Problem requirements
Repeat the listing word for word. Leave every picture out.

Information shown
Segment Open

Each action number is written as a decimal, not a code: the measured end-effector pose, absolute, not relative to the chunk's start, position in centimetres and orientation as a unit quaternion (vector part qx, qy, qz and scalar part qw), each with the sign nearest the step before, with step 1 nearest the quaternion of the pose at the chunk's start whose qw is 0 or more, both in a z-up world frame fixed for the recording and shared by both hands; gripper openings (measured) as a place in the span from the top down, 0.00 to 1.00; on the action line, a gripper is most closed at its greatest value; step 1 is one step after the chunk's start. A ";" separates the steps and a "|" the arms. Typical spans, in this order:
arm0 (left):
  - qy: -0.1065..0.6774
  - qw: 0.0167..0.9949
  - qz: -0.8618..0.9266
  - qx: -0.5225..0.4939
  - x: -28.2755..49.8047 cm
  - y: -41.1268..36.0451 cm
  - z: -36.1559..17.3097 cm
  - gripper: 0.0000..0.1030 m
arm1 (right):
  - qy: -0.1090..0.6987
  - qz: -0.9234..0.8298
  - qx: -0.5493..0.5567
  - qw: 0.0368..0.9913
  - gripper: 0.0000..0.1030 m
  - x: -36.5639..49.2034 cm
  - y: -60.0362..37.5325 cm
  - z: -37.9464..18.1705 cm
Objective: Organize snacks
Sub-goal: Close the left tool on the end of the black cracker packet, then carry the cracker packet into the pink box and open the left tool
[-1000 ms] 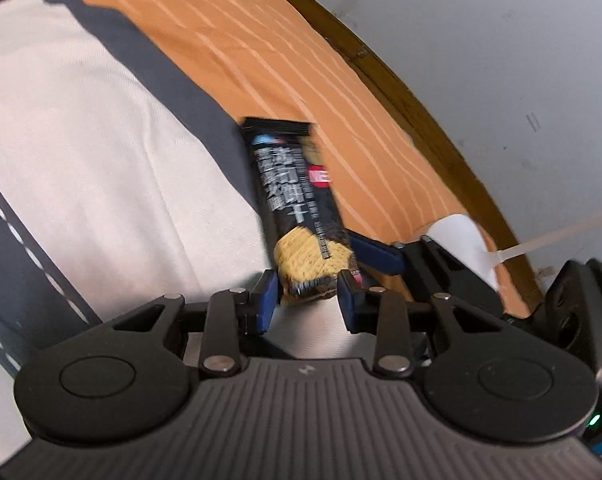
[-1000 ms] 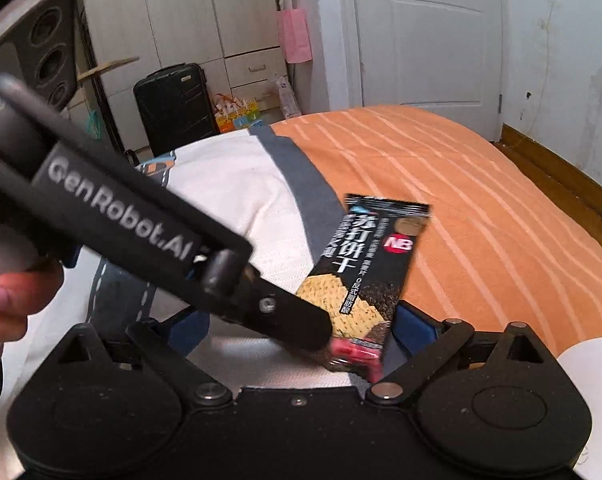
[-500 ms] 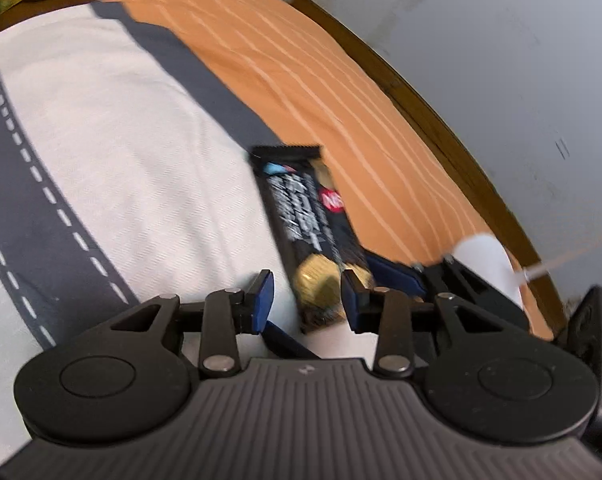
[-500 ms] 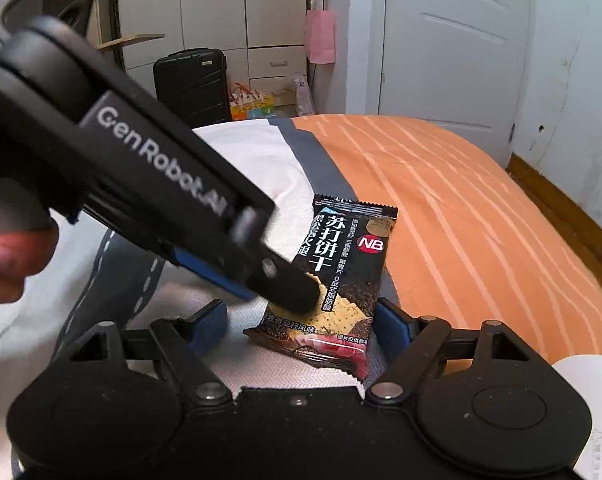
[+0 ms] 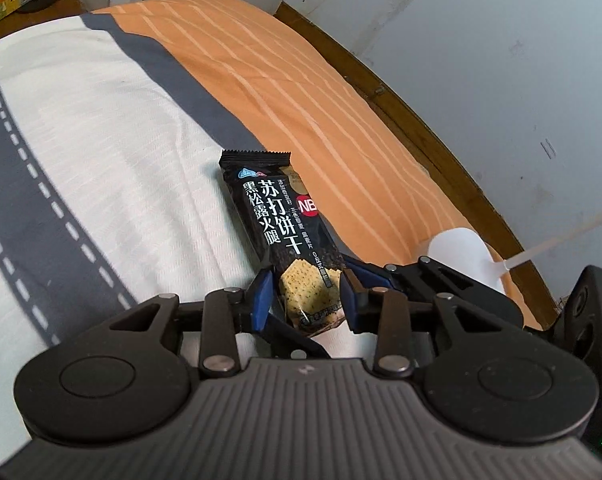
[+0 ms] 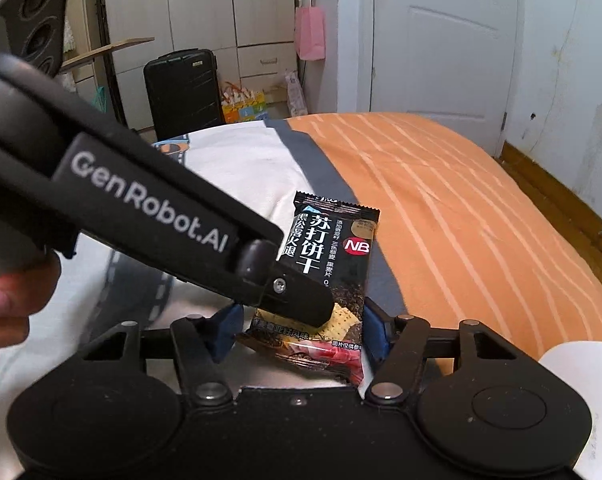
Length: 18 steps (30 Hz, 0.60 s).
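A black soda-cracker packet (image 5: 285, 216) with white print stands tilted above the bed. My left gripper (image 5: 305, 298) is shut on its lower end, blue pads against both side edges. In the right wrist view the same packet (image 6: 333, 248) lies between the blue pads of my right gripper (image 6: 301, 330), whose jaws are closing; the pads stand just at the packet's edges without visibly squeezing it. The left gripper's black finger (image 6: 297, 296) crosses over the packet's face. The right gripper's fingers (image 5: 367, 276) show beside and beneath the packet in the left wrist view.
The bed cover (image 5: 101, 140) is white with a grey road band and an orange striped part (image 6: 461, 220). A white sheet (image 6: 589, 380) lies at the right. A wooden bed edge (image 5: 421, 120) meets the wall. A hand (image 6: 5, 308) holds the left gripper. Suitcase (image 6: 181, 92) and door stand behind.
The right gripper's pads have drawn in from wide apart to the packet's edges. The left gripper still holds the packet and has lifted a little, showing more of the bed.
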<state>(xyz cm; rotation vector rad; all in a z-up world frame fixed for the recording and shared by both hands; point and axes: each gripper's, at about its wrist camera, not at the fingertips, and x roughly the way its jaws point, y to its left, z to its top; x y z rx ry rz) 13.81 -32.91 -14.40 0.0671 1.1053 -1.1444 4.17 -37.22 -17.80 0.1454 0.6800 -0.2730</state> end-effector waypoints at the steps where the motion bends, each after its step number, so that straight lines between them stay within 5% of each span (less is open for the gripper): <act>1: 0.497 0.701 -0.510 0.032 13.4 -32.8 -14.2 0.67 | 0.335 -0.131 0.067 0.930 0.35 4.2 -37.0 -17.4; 18: 0.505 0.727 -0.465 0.036 9.9 -25.2 -8.0 0.67 | 0.347 -0.066 0.043 0.935 0.35 2.0 -31.0 -11.3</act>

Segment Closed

Response to this task
Each action number is written as a decimal, not a code: the measured end-effector pose, absolute, not relative to the chunk's start, position in centimetres and orientation as a unit quaternion (vector part qx, qy, qz and scalar part qw), each with the sign nearest the step before, with step 1 nearest the quaternion of the pose at the chunk's start whose qw is 0 or more, both in a z-up world frame fixed for the recording and shared by both hands; gripper openings (measured) as a place in the span from the top down, 0.00 to 1.00; on the action line, a gripper is most closed at its greatest value; step 1 is one step after the chunk's start. A ";" separates the steps and a "|" the arms. Typical spans, in this order:
arm0 (left):
  - qy: -0.1065..0.6774
  - qw: 0.0167..0.9949
  - qz: -0.8618..0.9266
  - qx: -0.5225..0.4939
  - x: -28.2755..49.8047 cm
  - y: -41.1268..36.0451 cm
  - z: -36.1559..17.3097 cm
  - gripper: 0.0000..0.1030 m
arm1 (right):
  - qy: -0.1090..0.6987
  - qz: -0.9234..0.8298
  - qx: -0.5493..0.5567
  - qw: 0.0368..0.9913
  - gripper: 0.0000..0.1030 m
  - x: -36.5639..49.2034 cm
  - y: -60.0362..37.5325 cm
  - z: -37.9464..18.1705 cm
Objective: Organize snacks
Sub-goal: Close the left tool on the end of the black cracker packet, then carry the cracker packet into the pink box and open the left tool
[-1000 ms] 
[-1000 ms] 
[-500 ms] 
[-500 ms] 
[+0 ms] 
[+0 ms] 
Length: 18 steps (30 Hz, 0.60 s).
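A black soda-cracker packet (image 5: 285, 216) with white print stands tilted above the bed. My left gripper (image 5: 305, 298) is shut on its lower end, blue pads against both side edges. In the right wrist view the same packet (image 6: 333, 248) lies between the blue pads of my right gripper (image 6: 301, 330), whose jaws are closing; the pads stand just at the packet's edges without visibly squeezing it. The left gripper's black finger (image 6: 297, 296) crosses over the packet's face. The right gripper's fingers (image 5: 367, 276) show beside and beneath the packet in the left wrist view.
The bed cover (image 5: 101, 140) is white with a grey road band and an orange striped part (image 6: 461, 220). A white sheet (image 6: 589, 380) lies at the right. A wooden bed edge (image 5: 421, 120) meets the wall. A hand (image 6: 5, 308) holds the left gripper. Suitcase (image 6: 181, 92) and door stand behind.
The right gripper's pads have drawn in from wide apart to the packet's edges. The left gripper still holds the packet and has lifted a little, showing more of the bed.
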<state>(xyz cm; rotation vector rad; all in a z-up world frame fixed for the recording and shared by both hands; point and axes: each gripper's, at about its wrist camera, not at the fingertips, and x roughly the way its jaws point, y to its left, z to its top; x y z rx ry rz) 13.81 -32.91 -14.40 0.0671 1.1053 -1.1444 4.17 -37.22 -17.80 0.1454 0.6800 -0.2730</state> end-effector waypoints at the steps where the motion bends, each after its step number, so that straight lines between them stay within 5% of each span (less is open for the gripper): <act>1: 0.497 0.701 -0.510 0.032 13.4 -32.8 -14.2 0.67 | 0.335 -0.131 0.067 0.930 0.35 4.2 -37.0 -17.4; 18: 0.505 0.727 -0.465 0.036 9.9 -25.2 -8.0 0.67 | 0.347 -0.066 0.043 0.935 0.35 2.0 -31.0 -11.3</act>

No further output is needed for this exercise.